Laboratory of Microbial Ecology and Technology, Ghent University, Coupure Links 653, 9000 Ghent, Belgium.
Environ Microbiol. 2011 Oct;13(10):2667-80. doi: 10.1111/j.1462-2920.2011.02533.x. Epub 2011 Aug 30.
The endogenous gut microbiota affects the host in many ways. Prebiotics should favour beneficial intestinal microbes and thus improve host health. In this study, we investigated how a novel class of potential prebiotic long-chain arabinoxylans (LC-AX) and the well-established prebiotic inulin (IN) modulate the gut microbiota of humanized rats. Six weeks after axenic rats were inoculated with a human faecal microbiota, their colonic microbiota was similar to this inoculum (∼ 70%), whereas their caecal microbiota was enriched with Verrucomicrobia and Firmicutes concomitant with lower abundance of Bacteroidetes. Moreover, different Bifidobacterium species colonized the lumen (B. adolescentis) and mucus (B. longum and B. bifidum). Both LC-AX and IN increased SCFA levels and induced a shift from acetate towards health-promoting propionate and butyrate respectively. By applying a high-resolution phylogenetic micro-array (HITChip) at the site of fermentation (caecum), IN and LC-AX were shown to stimulate bacterial groups with known butyrate-producers (Roseburia intestinalis, Eubacterium rectale, Anaerostipes caccae) and bifidobacteria (B. longum) respectively. Prebiotic administration also resulted in lower caecal abundances of the mucin-degrading Akkermansia muciniphila and potentially more mucin production by the host. Both factors might explain the increased caecal mucin levels for LC-AX (threefold) and IN (sixfold). These mucins were degraded along the colon, resulting in high faecal abundances of Akkermansia muciniphila for LC-AX and especially IN-treated rats. Finally, the microbial changes caused an adaptation period for the host with less weight gain, after which the host fine-tuned the interaction with this altered microbiota. Our results demonstrate that next to IN, LC-AX are promising prebiotic compounds by stimulating production of health-promoting metabolites by specific microbes in the proximal regions. Further, prebiotic supplementation shifted mucin degradation to distal regions, where mucin-degraders may produce beneficial metabolites (e.g. propionate by Akkermansia muciniphila), so that prebiotics may potentially improve gut health along the entire length of the intestine.

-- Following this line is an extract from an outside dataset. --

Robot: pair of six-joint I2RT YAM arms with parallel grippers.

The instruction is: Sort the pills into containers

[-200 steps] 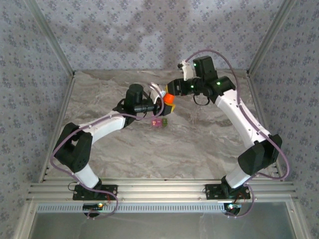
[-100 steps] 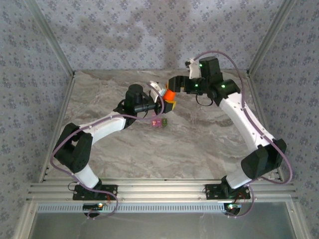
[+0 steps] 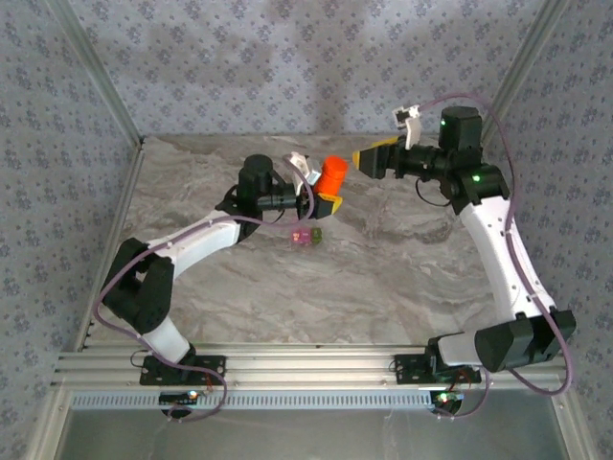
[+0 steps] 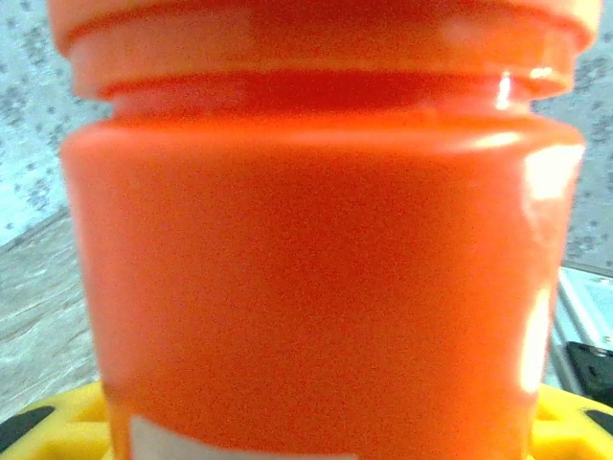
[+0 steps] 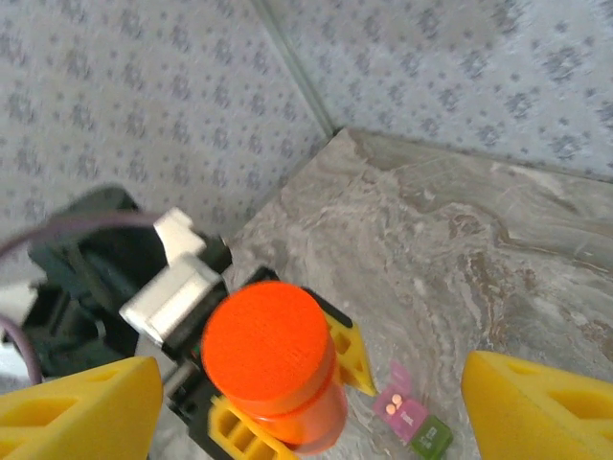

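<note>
Leftmost, the left hand (image 3: 322,186) stays clamped on the orange bottle (image 3: 333,175), its yellow fingers (image 4: 57,422) pressed to either side of the body low down, the bottle raised off the worktop (image 3: 383,278) and tilted somewhat. The round cap (image 5: 265,333) is on the neck. Just on the near side of the bottle, the containers (image 3: 306,236) sit on the marble apart from both hands: the pink compartment (image 5: 402,413) with what look like two small pale dots in it, the green one (image 5: 434,439) joined beside it.

Further right is the change. A moment ago the right hand (image 3: 365,159) was up against the cap; it has now drawn back toward the right wall, well apart from the bottle, its yellow fingers (image 5: 77,407) spread wide with nothing between them.

My reading is that the cap may have been loosened but not lifted off, so the bottle is not yet open and no pills can be tipped out until the right hand returns to it.
</note>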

内源性肠道微生物群通过多种方式影响宿主。益生元应该有利于有益的肠道微生物,从而改善宿主健康。在这项研究中,我们研究了一类新型潜在的益生元长链阿拉伯木聚糖 (LC-AX) 和成熟的益生元菊粉 (IN) 如何调节人源化大鼠的肠道微生物群。无菌大鼠接种人体粪便微生物群 6 周后,其结肠微生物群与该接种物相似(~70%),而其盲肠微生物群富含厚壁菌门和Firmicutes,同时拟杆菌门丰度降低。此外,不同的双歧杆菌物种定植在腔(B. adolescentis)和黏液(B. longum 和 B. bifidum)中。LC-AX 和 IN 均增加了 SCFA 水平,并分别诱导从乙酸向促进健康的丙酸和丁酸的转变。通过在发酵部位(盲肠)应用高分辨率的系统发育微阵列(HITChip),发现 IN 和 LC-AX 分别刺激了具有已知丁酸产生菌(Roseburia intestinalis、Eubacterium rectale、Anaerostipes caccae)和双歧杆菌(B. longum)的细菌群。益生元的给药还导致盲肠中粘蛋白降解菌 Akkermansia muciniphila 的丰度降低,以及宿主产生更多的粘蛋白。这两个因素可能解释了 LC-AX(三倍)和 IN(六倍)盲肠粘蛋白水平的增加。这些粘蛋白沿着结肠降解,导致 LC-AX 和尤其是 IN 处理大鼠的粪便 Akkermansia muciniphila 丰度很高。最后,微生物的变化导致宿主经历了一段适应期,体重增加减少,之后宿主对这种改变的微生物群进行了微调。我们的结果表明,除了 IN 之外,LC-AX 是有前途的益生元化合物,因为它们刺激了近端特定微生物产生有益的代谢物。此外,益生元的补充将粘蛋白的降解转移到远端,在那里粘蛋白降解菌可能产生有益的代谢物(例如 Akkermansia muciniphila 产生的丙酸),因此益生元可能有潜力沿着整个肠道改善肠道健康。